### Assignment
Could you report every line from the entries that includes the word "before"?
----------
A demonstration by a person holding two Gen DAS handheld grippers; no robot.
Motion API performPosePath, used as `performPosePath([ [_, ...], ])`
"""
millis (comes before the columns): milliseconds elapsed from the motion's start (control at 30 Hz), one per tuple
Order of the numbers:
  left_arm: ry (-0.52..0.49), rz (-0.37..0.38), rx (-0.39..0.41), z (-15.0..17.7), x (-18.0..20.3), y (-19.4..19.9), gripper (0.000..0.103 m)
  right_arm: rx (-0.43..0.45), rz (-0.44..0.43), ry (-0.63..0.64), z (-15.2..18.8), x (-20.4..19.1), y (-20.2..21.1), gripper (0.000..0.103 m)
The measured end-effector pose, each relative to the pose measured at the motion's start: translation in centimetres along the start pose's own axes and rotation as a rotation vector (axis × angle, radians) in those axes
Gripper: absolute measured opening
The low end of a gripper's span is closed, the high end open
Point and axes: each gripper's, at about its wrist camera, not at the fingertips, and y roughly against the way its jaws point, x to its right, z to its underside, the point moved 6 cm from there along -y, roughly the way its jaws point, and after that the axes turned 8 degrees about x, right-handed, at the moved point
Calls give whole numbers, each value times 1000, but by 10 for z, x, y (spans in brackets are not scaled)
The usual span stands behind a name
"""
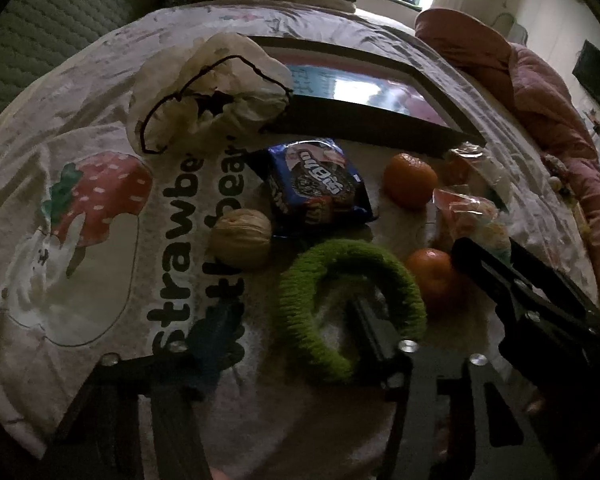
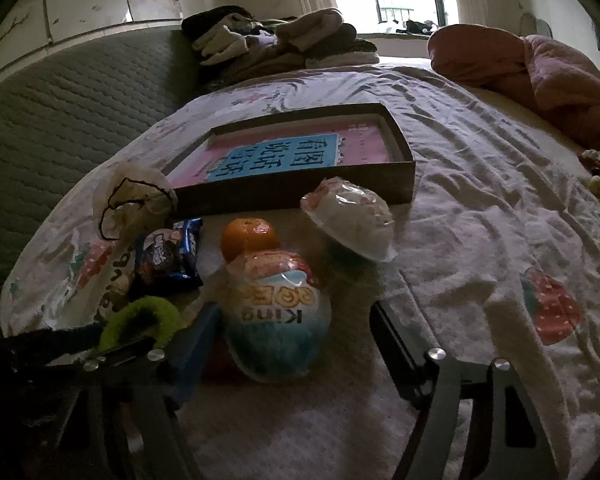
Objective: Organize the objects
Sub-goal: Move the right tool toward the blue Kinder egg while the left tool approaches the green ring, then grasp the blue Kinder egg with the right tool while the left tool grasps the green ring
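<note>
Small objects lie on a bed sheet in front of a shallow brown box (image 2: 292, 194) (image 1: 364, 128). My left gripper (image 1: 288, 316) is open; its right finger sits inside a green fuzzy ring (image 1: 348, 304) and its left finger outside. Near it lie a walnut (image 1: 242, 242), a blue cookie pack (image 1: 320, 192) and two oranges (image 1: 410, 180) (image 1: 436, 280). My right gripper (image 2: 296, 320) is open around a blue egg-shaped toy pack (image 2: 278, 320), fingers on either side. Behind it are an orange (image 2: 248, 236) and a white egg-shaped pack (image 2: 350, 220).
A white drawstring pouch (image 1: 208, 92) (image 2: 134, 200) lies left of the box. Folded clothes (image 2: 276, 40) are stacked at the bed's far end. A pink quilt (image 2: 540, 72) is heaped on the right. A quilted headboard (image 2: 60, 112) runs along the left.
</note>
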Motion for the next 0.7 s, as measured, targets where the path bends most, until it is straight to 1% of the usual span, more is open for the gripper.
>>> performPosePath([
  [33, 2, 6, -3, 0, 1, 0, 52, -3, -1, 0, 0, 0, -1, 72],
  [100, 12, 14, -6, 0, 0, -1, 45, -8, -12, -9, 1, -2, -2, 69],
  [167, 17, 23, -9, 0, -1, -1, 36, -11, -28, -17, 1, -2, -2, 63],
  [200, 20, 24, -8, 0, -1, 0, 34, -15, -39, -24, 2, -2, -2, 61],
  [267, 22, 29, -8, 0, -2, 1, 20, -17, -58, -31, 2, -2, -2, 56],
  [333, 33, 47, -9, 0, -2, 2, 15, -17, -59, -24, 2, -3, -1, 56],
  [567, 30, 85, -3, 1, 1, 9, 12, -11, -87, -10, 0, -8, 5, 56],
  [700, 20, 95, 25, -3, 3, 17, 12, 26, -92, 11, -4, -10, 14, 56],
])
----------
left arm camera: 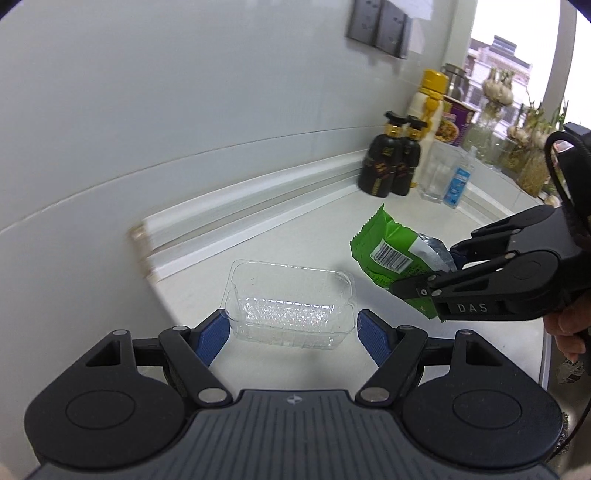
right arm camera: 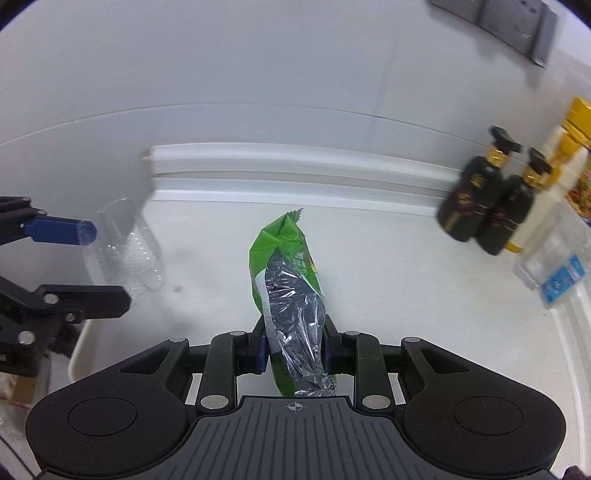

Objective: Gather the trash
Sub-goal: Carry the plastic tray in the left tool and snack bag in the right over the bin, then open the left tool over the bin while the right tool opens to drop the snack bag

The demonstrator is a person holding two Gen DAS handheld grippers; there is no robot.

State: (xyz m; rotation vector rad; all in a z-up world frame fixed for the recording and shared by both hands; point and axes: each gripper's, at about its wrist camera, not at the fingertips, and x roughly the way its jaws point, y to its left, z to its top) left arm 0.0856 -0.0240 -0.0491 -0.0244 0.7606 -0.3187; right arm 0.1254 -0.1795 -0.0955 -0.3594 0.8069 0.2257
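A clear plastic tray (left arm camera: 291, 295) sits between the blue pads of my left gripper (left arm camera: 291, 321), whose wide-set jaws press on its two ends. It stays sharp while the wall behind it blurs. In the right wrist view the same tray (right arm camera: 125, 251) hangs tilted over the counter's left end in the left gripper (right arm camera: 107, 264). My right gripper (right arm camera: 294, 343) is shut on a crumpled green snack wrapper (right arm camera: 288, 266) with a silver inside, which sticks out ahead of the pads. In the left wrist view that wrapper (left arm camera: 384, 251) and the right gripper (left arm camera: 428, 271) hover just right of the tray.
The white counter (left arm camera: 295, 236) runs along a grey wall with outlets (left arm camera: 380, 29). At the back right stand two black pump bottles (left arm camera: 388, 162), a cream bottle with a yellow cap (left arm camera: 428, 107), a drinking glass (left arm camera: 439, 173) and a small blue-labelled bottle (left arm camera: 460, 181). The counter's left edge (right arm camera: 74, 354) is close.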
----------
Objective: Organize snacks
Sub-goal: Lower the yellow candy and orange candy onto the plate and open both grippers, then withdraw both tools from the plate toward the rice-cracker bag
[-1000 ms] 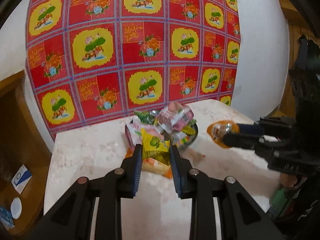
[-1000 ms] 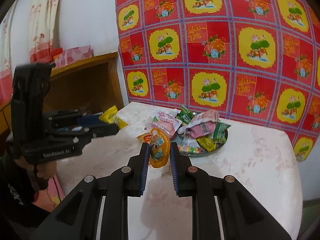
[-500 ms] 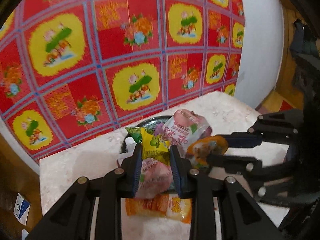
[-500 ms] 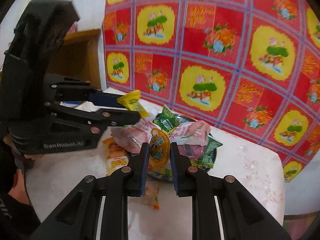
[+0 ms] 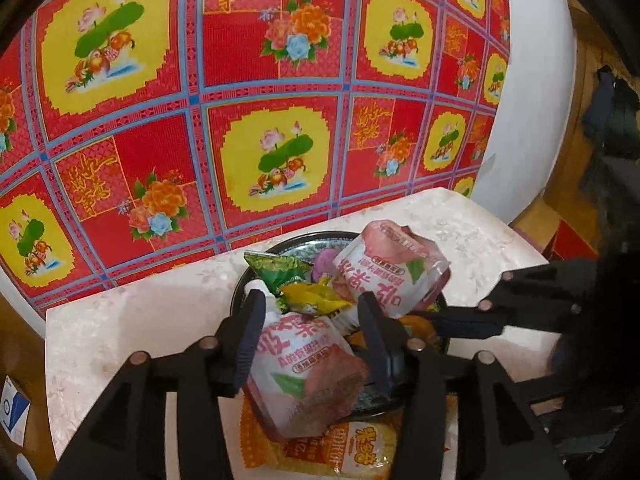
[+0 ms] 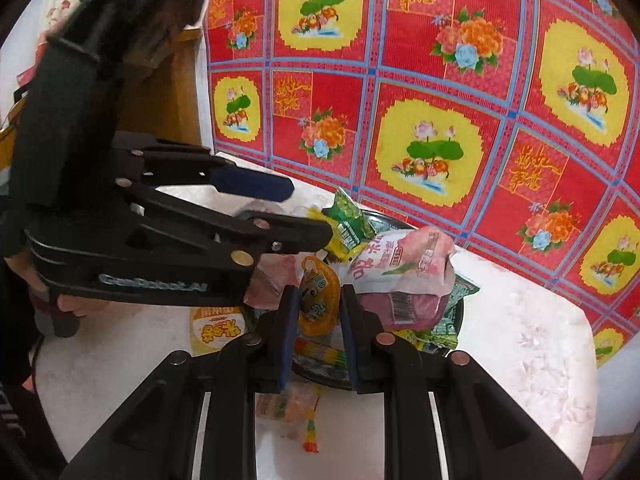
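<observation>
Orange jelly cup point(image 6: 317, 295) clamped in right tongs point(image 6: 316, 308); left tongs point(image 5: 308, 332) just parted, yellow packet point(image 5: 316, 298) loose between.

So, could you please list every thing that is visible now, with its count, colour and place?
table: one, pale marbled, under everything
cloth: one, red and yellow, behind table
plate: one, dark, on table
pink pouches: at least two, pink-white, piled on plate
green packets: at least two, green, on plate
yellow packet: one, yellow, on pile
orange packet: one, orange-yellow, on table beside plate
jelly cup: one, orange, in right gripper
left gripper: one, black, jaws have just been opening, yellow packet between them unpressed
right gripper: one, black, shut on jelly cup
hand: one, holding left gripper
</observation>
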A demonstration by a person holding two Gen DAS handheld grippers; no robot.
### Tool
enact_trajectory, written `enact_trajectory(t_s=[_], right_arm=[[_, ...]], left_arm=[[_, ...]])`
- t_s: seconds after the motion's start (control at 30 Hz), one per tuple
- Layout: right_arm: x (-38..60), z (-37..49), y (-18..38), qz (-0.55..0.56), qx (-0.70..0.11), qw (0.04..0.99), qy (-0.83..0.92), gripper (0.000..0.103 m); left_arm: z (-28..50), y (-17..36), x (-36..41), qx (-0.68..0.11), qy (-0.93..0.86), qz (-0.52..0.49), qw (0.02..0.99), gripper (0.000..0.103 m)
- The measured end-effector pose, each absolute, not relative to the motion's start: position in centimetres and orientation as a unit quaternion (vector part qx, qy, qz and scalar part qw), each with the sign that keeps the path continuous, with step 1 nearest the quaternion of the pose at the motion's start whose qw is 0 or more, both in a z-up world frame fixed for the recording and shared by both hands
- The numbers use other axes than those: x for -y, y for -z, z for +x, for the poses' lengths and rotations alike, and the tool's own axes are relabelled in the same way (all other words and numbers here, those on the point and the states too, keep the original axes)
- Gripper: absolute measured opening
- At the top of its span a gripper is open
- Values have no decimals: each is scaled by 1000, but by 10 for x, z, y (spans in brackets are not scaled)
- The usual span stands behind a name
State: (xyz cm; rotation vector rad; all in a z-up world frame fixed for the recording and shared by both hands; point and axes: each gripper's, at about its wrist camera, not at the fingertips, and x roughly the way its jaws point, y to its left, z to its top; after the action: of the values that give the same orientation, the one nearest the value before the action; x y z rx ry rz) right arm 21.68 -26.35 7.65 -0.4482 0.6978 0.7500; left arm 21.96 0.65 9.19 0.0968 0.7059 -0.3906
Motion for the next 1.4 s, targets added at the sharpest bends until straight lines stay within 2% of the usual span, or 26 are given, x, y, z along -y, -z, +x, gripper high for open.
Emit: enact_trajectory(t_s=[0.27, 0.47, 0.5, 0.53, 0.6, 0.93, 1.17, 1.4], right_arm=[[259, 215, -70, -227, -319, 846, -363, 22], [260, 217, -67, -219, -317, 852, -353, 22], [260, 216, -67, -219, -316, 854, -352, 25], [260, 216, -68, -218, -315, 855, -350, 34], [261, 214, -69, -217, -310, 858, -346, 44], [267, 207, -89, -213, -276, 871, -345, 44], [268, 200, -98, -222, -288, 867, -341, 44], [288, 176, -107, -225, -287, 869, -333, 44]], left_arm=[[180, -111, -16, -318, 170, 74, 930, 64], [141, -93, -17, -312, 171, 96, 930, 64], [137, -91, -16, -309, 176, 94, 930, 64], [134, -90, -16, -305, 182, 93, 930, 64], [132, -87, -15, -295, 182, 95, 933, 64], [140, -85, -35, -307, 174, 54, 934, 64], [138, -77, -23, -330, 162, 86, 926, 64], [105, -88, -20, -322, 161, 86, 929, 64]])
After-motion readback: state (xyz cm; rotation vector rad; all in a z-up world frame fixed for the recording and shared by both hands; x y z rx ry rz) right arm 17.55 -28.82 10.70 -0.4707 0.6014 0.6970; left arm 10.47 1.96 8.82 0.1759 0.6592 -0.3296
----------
### Reply to the exercise
millis (comes before the columns): milliseconds elapsed from the motion's start (control at 30 Hz), one per tuple
State: (xyz cm; rotation vector rad; all in a z-up world frame fixed for the recording and shared by both hands; point and axes: each gripper's, at about its wrist camera, not at the fingertips, and x roughly the way its jaws point, y to its left, z to its top; after the action: of the values that give the same orientation, the one nearest the value before the action; x y z rx ry rz) right arm 21.68 -26.35 7.65 -0.4482 0.6978 0.7500; left arm 21.96 0.65 9.19 0.0968 0.7059 -0.3906

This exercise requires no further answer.